Astrid Maxxim and her Undersea Dome – Chapter 3 Excerpt

Astrid Maxxim 2The next morning, showered and dressed in her school uniform, Astrid found her parents in the breakfast room eating waffles. Her father got up from the table and intercepted her with a big embrace. He was a tall, handsome man, with just a touch of grey hair at his temples.

“Astrid, I can’t tell you how much I’ve missed you,” he said.

“Same here,” she replied. “But I had a great time in Cartagena.”

“I bet you did. Fortunately you had no trouble on your trip.” He spoke with emphasis and nodded his head conspiratorially toward Mrs. Maxxim.”

“Nothing, as long as you consider air-to-air missiles and sharks nothing,” said Mrs. Maxxim, setting a plate down at the table for her daughter.

Kate Maxxim was a tall, blond woman. Though it was still early, she was already dressed in a sharp blue business suit, her hair and makeup looking like something out of a fashion magazine.

“I’m not really hungry, Mom.”

“Eat one waffle,” her mother ordered.

Astrid ate quickly as her father filled her in on the production of several new products, the most important of which, as far as the girl inventor was concerned, were the components for her undersea dome. Before she knew it, she had finished her waffle.

“All right, got to go,” she called back as she dashed out of the room.

“Learn stuff!” called her father.

If her mother said anything, it was lost in the sound of her rushing out the front door.

At the point where their two yards joined, Toby waited for her. As always, he was neatly dressed, and his hair was brushed with his brown bangs hanging down lazily above his eyes. His backpack was on the ground by his feet as he adjusted his tie.

“Back to the salt mine,” he said. “I was just getting used to going without a tie.”

“Here, let me,” said Astrid, sliding the tie’s knot into just the right position. “I kind of like wearing a tie.”

“Well, girls look better in them than boys do.”

“I suspect you think girls look better in just about everything,” she said.

“I do,” he agreed. “I really do.”

“Come on, Romeo.
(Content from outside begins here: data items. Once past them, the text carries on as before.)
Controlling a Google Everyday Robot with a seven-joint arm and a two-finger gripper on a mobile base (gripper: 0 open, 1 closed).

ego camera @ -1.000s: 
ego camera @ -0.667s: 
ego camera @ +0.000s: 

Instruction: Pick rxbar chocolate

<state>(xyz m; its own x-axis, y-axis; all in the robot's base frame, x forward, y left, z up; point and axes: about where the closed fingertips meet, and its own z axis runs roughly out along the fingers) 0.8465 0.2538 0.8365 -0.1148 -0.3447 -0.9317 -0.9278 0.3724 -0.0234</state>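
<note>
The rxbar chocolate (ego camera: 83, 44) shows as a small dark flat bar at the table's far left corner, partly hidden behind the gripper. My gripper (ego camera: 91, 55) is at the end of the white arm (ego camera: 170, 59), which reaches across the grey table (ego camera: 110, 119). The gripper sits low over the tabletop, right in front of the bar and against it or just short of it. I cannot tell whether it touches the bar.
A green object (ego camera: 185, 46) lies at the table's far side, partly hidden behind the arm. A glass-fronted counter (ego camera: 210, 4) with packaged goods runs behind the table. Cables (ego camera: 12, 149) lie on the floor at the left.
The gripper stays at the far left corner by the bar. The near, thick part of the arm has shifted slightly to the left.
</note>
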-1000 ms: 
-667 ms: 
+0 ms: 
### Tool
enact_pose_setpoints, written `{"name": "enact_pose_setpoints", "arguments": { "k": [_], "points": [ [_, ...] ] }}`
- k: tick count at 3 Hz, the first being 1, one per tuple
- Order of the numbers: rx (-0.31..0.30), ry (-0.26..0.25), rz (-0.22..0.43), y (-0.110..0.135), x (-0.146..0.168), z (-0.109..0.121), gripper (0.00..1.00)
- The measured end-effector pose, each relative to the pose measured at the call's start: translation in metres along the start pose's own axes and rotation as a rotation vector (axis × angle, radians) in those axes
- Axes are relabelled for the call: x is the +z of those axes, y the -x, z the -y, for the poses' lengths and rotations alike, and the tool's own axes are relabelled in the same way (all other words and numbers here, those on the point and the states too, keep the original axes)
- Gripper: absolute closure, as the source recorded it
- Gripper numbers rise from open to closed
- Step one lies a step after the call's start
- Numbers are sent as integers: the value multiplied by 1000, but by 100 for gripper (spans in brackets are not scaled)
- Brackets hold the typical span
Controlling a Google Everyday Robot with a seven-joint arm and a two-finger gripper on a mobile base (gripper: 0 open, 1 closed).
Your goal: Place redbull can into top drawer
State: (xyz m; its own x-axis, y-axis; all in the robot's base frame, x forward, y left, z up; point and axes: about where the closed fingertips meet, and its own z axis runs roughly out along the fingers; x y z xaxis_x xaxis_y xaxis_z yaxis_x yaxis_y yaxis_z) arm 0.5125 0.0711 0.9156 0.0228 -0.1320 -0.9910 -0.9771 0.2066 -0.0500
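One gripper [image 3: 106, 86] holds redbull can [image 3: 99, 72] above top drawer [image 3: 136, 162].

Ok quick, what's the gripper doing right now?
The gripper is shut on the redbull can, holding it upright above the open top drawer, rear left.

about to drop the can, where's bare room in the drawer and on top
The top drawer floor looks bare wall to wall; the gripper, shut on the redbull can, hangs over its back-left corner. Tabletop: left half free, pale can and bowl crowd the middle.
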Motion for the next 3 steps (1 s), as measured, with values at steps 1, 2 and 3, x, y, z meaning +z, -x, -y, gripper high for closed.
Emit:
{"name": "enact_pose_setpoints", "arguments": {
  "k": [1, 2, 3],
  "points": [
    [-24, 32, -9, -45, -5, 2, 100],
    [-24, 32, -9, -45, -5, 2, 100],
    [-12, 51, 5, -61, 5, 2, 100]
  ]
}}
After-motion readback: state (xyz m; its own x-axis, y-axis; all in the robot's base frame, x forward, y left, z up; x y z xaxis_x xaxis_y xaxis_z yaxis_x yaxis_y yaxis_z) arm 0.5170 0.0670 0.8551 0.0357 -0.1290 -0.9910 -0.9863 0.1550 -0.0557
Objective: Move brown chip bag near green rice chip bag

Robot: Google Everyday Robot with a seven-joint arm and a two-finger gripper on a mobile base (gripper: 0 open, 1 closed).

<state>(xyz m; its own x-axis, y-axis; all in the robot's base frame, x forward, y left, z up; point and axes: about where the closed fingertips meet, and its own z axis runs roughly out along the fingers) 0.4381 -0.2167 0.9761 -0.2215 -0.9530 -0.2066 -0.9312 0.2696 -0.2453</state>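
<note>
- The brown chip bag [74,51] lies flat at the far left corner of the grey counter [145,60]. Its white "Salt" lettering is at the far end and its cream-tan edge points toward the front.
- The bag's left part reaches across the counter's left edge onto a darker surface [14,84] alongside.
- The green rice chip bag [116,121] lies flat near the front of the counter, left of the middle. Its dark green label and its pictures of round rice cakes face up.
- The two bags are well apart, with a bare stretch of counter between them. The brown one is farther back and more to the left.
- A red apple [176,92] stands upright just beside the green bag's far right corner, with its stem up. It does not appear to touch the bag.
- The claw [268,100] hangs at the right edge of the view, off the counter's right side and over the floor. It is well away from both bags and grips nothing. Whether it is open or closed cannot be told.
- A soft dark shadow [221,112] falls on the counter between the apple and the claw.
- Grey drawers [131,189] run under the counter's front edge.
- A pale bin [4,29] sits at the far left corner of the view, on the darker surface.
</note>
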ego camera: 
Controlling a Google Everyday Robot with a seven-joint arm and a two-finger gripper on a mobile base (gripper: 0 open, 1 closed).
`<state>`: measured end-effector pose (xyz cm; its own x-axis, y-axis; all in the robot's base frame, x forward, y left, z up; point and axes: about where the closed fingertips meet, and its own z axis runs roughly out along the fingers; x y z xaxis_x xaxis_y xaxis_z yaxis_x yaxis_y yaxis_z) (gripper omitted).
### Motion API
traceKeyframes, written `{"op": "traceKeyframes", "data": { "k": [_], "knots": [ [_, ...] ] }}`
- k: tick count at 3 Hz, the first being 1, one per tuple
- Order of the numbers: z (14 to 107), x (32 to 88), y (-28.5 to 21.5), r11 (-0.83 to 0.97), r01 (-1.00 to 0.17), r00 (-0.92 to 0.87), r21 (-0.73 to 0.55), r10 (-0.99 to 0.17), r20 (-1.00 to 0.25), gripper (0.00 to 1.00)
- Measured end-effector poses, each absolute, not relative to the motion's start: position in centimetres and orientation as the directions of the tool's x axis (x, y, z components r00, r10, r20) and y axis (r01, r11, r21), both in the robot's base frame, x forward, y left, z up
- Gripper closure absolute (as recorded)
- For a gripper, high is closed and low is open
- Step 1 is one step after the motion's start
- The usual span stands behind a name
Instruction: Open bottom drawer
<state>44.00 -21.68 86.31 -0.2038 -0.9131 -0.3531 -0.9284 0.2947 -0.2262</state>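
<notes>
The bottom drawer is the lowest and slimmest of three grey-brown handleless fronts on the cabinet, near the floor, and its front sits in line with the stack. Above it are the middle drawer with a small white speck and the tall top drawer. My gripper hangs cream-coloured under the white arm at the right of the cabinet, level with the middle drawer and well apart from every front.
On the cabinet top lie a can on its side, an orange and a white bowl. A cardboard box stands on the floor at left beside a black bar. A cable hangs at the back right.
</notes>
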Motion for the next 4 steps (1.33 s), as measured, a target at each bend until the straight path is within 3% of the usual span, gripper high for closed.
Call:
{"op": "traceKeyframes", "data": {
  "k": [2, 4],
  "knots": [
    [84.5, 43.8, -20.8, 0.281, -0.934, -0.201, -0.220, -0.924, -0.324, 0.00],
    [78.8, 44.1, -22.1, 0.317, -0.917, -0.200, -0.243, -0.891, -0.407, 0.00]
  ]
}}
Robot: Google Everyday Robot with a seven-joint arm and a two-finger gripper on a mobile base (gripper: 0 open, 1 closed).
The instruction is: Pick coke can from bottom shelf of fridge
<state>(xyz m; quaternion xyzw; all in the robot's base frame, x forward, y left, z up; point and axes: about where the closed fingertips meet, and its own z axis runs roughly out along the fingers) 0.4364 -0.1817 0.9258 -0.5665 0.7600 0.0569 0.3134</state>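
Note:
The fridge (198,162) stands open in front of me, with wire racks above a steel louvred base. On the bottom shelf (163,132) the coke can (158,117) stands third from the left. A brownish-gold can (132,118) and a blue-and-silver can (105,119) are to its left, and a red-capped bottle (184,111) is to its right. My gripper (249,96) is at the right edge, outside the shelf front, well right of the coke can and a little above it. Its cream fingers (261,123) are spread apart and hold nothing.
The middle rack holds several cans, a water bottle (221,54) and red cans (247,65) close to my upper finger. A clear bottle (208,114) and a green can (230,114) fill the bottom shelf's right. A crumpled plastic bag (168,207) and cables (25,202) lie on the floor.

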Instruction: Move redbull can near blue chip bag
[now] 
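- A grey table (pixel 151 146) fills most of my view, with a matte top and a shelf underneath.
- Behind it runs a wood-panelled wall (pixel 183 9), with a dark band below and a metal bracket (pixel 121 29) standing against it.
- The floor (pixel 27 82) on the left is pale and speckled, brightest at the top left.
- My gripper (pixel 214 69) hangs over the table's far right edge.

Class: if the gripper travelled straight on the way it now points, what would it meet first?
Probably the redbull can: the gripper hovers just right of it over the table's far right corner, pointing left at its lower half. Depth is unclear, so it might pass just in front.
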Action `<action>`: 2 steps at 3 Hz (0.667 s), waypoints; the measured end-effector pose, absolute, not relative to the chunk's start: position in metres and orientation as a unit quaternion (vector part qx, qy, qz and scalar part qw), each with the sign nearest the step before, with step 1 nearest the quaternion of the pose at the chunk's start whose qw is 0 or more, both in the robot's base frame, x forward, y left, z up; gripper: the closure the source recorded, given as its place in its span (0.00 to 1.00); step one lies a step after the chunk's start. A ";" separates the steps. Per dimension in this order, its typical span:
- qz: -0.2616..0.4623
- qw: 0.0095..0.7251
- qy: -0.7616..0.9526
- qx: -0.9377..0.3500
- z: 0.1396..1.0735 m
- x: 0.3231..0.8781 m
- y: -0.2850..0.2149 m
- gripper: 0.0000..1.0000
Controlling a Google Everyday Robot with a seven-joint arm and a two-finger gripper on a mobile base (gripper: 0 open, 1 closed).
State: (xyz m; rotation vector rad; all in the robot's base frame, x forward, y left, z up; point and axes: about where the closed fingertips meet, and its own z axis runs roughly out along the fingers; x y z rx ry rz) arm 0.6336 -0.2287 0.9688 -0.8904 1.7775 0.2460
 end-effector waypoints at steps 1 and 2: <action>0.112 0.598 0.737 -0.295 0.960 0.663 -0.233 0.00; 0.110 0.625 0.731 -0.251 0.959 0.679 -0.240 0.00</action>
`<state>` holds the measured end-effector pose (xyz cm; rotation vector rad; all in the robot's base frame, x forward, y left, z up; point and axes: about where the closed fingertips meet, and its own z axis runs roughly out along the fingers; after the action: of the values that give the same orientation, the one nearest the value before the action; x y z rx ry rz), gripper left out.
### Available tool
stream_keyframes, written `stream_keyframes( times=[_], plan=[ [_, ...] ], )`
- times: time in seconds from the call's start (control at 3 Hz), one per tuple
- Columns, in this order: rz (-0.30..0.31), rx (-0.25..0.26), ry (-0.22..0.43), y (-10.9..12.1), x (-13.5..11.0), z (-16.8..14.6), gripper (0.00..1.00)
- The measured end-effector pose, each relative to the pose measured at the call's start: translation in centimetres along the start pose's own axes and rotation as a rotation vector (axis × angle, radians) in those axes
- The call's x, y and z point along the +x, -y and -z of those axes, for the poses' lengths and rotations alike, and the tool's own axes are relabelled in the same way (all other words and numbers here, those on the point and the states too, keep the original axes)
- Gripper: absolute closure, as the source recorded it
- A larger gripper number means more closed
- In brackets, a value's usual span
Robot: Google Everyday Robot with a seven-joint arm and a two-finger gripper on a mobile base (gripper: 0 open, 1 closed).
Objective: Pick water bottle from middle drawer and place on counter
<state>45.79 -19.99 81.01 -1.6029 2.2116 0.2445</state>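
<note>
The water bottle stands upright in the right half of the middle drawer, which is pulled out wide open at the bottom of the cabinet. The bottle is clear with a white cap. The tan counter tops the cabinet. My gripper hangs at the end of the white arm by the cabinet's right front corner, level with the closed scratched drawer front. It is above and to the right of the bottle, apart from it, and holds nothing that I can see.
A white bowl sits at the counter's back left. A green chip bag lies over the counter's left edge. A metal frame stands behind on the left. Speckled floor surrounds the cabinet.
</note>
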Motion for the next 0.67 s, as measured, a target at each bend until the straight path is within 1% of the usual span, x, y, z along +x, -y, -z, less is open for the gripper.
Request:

We’re going to be late.”

“You know that’s actually a misnomer,” he said, as they walked the carefully cultivated sidewalk, shaded by overhanging trees. “Romeo wasn’t smooth at all. He was kind of goofy, really.”

“See? And you thought you wouldn’t like Renaissance Literature.”

“Oh, I like Shakespeare.” He stopped, and placing one hand on his chest, lifted the other into the air. “But soft. What light through yonder window breaks? It is the east, and Astrid is the sun. Arise fair sun and kill the envious moon, already sick and pale with grief that thou her maid art far more fair than she.”

“You better not have been looking in my window,” she said with a sly smile.

“Don’t be silly. Your room doesn’t even have a window. Besides, you’re supposed to be more impressed.”

“Oh, should I swoon?” Astrid placed the back of her hand over her forehead. “Oh Romeo, Romeo. Where for art thou Romeo? What’s the next line?”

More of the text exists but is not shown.